Once we have member_of collections, the meta-type assertion should be used to determine which collection to validate in which collection the term should exist. e.g. "type of work" term means look in the collection of "types of work" to see if the parent term exists there.

beaudet commented 2 years ago

related to #419

azaroth42 commented 1 year ago

Yeah, ... don't do that :) Either painting should be the object type, or the technique, but not both.

beaudet commented 10 months ago

acknowledged, but regardless of the motivation it seems likely that a classified_as term will be metatyped multiple times and that breaks the ability to round-trip the data in a way that will reconstitute only the metatypes applicable to object where those metatypes are used. In other words, the context where the metatype is being applied isn't really on the term itself, but on the application of that term to the linked art entity. I think we discussed this on the call, but it almost seems like each use of classified_as involving metatypes should mint a new identifier to capture the application of the term to the linked art entity so that metatypes will be scoped properly. Right now, it's a gray area. There can be contradictory metatypes that are valid data representations, but make no logical sense and there will be aggregation of metatypes collected for each term that when exploded in the JSON would, I imagine, duplicate those aggregated terms everywhere the term is used.
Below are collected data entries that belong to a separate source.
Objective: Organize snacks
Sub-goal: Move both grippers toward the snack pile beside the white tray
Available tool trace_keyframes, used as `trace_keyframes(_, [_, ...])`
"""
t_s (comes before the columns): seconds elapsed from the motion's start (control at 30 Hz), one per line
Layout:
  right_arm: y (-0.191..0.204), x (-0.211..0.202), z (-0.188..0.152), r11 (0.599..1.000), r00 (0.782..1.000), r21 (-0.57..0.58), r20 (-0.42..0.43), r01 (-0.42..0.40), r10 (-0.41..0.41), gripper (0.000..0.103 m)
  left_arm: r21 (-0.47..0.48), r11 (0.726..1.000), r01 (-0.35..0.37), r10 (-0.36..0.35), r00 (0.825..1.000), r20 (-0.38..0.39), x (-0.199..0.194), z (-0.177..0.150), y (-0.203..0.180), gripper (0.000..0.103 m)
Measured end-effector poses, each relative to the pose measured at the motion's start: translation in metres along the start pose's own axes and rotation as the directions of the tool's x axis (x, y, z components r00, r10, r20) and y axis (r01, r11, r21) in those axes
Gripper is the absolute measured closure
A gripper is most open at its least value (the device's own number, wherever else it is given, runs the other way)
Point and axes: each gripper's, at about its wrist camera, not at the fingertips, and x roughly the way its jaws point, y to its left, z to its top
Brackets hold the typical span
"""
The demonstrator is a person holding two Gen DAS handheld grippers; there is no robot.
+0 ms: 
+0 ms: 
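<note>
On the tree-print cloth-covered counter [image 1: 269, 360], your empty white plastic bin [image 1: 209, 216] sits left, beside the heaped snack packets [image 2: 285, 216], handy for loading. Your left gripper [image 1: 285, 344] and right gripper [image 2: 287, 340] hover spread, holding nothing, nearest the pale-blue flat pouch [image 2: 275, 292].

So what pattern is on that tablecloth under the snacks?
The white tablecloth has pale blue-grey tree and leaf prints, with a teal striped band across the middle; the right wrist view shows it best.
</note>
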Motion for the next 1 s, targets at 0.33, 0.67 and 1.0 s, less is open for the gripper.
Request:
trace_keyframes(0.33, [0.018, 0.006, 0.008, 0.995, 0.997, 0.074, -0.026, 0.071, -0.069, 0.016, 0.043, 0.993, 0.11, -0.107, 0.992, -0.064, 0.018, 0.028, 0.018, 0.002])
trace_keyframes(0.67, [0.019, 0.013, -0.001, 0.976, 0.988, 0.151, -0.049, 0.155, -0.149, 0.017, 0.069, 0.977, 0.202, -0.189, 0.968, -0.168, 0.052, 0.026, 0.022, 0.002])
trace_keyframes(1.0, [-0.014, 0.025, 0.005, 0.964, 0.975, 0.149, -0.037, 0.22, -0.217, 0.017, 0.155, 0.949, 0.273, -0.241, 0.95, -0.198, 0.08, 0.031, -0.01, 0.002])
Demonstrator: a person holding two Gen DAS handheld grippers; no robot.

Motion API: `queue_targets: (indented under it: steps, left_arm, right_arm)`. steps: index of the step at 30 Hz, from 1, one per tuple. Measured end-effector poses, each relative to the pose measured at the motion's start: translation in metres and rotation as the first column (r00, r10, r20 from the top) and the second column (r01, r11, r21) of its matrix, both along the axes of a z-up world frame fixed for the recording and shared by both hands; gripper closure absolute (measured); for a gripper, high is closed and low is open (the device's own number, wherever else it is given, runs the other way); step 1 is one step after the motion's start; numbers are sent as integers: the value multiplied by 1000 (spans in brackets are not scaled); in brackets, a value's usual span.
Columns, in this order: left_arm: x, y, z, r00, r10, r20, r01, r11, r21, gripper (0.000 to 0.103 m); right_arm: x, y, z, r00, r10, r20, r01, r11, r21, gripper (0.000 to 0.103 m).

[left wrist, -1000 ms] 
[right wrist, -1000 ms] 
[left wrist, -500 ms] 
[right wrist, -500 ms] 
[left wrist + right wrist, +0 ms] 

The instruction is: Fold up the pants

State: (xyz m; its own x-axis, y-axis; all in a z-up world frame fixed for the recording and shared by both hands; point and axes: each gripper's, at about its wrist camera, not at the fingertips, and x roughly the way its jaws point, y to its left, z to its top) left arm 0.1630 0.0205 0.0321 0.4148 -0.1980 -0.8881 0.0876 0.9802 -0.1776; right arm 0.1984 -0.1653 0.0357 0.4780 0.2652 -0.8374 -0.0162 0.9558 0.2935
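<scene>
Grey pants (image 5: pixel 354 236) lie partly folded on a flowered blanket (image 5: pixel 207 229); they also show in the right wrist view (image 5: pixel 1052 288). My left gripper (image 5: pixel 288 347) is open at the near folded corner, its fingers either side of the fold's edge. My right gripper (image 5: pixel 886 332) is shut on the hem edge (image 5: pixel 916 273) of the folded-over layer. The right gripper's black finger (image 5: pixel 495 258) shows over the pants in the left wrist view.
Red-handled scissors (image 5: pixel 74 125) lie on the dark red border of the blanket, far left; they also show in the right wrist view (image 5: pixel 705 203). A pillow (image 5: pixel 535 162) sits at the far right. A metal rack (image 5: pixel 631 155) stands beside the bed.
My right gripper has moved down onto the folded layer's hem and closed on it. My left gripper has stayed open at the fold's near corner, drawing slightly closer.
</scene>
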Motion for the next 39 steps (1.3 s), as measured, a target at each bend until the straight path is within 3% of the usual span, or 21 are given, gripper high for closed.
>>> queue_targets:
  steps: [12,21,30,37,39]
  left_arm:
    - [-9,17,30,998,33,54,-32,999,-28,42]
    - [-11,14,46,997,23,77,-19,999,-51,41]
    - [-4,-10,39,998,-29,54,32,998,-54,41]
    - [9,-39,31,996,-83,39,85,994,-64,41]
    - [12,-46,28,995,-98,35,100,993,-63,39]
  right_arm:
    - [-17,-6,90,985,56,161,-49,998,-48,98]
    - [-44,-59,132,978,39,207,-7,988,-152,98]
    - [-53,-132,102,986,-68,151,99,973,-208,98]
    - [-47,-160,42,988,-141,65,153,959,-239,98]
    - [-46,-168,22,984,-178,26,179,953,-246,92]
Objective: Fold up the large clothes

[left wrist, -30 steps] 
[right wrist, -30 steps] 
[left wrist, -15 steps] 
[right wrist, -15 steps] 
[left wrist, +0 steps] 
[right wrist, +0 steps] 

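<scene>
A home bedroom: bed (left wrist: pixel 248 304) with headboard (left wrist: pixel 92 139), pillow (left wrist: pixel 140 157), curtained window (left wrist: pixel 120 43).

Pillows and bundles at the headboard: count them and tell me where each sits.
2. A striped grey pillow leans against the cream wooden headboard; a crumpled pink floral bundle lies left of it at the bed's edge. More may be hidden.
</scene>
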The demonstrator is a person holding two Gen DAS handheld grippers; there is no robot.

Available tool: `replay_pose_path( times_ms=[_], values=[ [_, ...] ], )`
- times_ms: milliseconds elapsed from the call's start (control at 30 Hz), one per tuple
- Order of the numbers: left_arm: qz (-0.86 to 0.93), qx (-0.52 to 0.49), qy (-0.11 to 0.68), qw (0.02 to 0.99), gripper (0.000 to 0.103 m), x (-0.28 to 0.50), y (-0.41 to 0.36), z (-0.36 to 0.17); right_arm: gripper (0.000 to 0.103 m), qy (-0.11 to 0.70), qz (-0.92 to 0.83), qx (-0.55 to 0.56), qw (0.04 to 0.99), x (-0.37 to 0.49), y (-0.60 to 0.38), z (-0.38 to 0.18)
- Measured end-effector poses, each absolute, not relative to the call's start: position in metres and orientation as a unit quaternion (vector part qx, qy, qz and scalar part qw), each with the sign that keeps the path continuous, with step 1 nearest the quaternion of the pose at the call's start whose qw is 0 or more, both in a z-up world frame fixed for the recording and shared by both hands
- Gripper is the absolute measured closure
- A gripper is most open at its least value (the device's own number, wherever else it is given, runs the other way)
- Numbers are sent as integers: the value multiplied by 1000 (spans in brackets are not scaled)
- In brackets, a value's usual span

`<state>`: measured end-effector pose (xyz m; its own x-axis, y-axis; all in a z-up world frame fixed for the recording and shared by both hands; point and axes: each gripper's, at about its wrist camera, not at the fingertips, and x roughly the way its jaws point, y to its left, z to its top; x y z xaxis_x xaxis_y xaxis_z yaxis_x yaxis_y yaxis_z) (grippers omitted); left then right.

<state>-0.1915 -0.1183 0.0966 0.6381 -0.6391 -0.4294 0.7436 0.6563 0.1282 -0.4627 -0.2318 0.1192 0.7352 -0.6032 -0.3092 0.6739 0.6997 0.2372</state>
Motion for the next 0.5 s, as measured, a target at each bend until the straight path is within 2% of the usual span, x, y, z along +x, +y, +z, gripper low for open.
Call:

azaroth42 commented 10 months ago

The same problem exists anywhere we use vocabulary or any other sort of shared identities with a more specific ontology. You say that the museum is a Place, I say that it's a Group, and someone else is thinking of the physical building... if you aggregate all three classes associated with the same URI into a single graph, you have a huge mess ... but if the URI is ambiguous as to which of those it describes, none of us are individually wrong.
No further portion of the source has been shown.